Directions: The stretch wanted below opens at the line containing "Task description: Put" and closes at the line containing "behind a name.". Please return it exactly, with no other lines.
_ _ _ _ _
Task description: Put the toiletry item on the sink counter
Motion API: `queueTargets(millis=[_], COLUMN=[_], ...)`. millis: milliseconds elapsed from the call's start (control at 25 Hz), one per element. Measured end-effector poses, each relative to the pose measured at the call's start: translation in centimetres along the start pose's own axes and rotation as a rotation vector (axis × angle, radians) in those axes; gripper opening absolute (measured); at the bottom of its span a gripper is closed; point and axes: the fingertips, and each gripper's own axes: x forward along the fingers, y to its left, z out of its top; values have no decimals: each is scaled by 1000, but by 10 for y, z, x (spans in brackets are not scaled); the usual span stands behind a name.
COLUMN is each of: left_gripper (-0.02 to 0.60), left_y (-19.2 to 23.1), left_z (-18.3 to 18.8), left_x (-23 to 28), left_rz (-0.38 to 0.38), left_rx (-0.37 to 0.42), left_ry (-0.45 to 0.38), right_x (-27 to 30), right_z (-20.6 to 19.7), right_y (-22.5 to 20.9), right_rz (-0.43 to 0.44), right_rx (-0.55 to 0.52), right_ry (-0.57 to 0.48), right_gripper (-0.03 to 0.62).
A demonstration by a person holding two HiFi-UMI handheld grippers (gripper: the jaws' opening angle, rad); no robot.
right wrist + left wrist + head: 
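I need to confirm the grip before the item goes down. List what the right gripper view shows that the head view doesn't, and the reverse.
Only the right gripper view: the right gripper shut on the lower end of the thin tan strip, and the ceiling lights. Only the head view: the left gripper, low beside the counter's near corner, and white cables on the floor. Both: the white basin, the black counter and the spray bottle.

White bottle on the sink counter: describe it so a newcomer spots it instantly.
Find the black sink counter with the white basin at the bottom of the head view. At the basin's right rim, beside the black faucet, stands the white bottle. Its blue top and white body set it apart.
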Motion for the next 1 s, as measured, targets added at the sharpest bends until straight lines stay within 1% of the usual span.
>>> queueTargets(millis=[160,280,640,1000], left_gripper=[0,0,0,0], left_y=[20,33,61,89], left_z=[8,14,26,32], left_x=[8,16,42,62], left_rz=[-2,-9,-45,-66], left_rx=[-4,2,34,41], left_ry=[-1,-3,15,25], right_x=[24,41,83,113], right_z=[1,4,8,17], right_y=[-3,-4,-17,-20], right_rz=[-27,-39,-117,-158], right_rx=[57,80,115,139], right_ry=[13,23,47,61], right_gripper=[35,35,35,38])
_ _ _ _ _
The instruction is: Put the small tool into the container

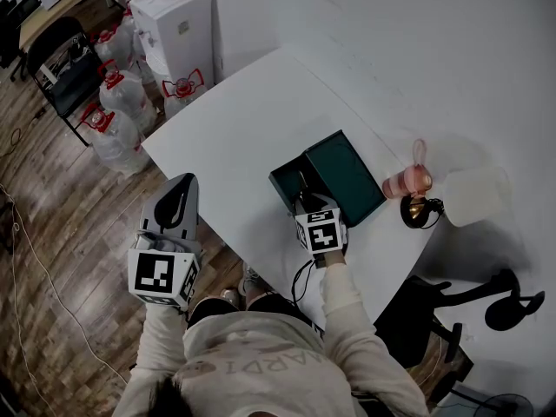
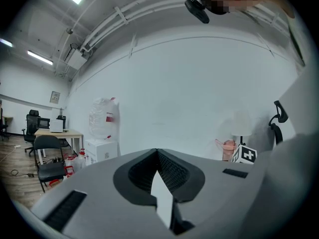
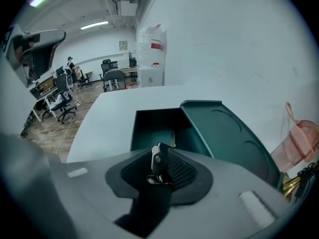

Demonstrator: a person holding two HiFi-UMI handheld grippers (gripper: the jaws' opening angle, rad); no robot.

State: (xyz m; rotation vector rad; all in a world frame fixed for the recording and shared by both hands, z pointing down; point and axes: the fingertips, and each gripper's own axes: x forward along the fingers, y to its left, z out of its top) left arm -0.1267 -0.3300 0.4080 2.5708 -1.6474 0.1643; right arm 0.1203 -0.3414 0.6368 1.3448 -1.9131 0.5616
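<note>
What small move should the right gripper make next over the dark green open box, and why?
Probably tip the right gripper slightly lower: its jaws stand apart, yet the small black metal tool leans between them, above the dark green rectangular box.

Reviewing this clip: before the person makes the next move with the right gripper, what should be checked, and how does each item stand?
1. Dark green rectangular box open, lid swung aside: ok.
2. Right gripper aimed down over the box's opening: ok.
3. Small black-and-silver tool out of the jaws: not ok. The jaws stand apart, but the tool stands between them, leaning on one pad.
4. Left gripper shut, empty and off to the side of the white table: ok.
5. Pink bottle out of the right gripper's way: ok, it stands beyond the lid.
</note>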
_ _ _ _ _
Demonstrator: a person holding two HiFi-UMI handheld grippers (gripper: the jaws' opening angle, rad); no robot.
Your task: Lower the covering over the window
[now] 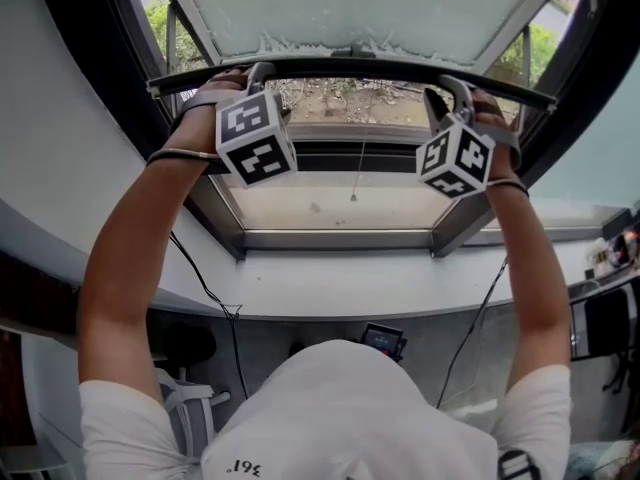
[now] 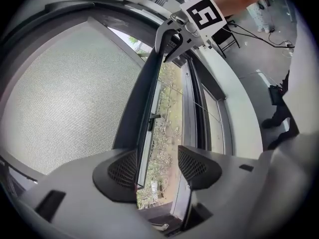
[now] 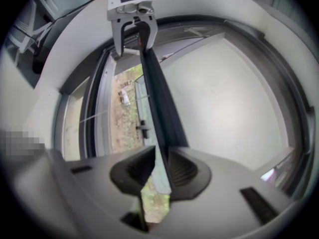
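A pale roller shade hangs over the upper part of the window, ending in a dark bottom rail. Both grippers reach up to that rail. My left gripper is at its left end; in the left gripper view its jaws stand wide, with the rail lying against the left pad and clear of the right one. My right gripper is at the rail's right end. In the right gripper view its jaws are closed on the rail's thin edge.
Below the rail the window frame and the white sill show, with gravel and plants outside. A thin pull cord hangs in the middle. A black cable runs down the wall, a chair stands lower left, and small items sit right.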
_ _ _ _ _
Output of the exercise:
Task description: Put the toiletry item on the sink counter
Motion API: `queueTargets(millis=[_], COLUMN=[_], ...)`. millis: milliseconds elapsed from the call's start (control at 25 Hz), one per element. Measured end-effector poses, each relative to the pose measured at the call's start: translation in centimetres along the start pose's own axes and rotation as a rotation vector (axis × angle, radians) in those axes; gripper opening absolute (measured); at the bottom of its span a gripper is closed; point and axes: the fingertips, and each gripper's own axes: x forward along the fingers, y to its left, z out of its top; values have no decimals: each is scaled by 1000, but by 10 for y, z, x (spans in brackets are not scaled); the usual span stands behind a name.

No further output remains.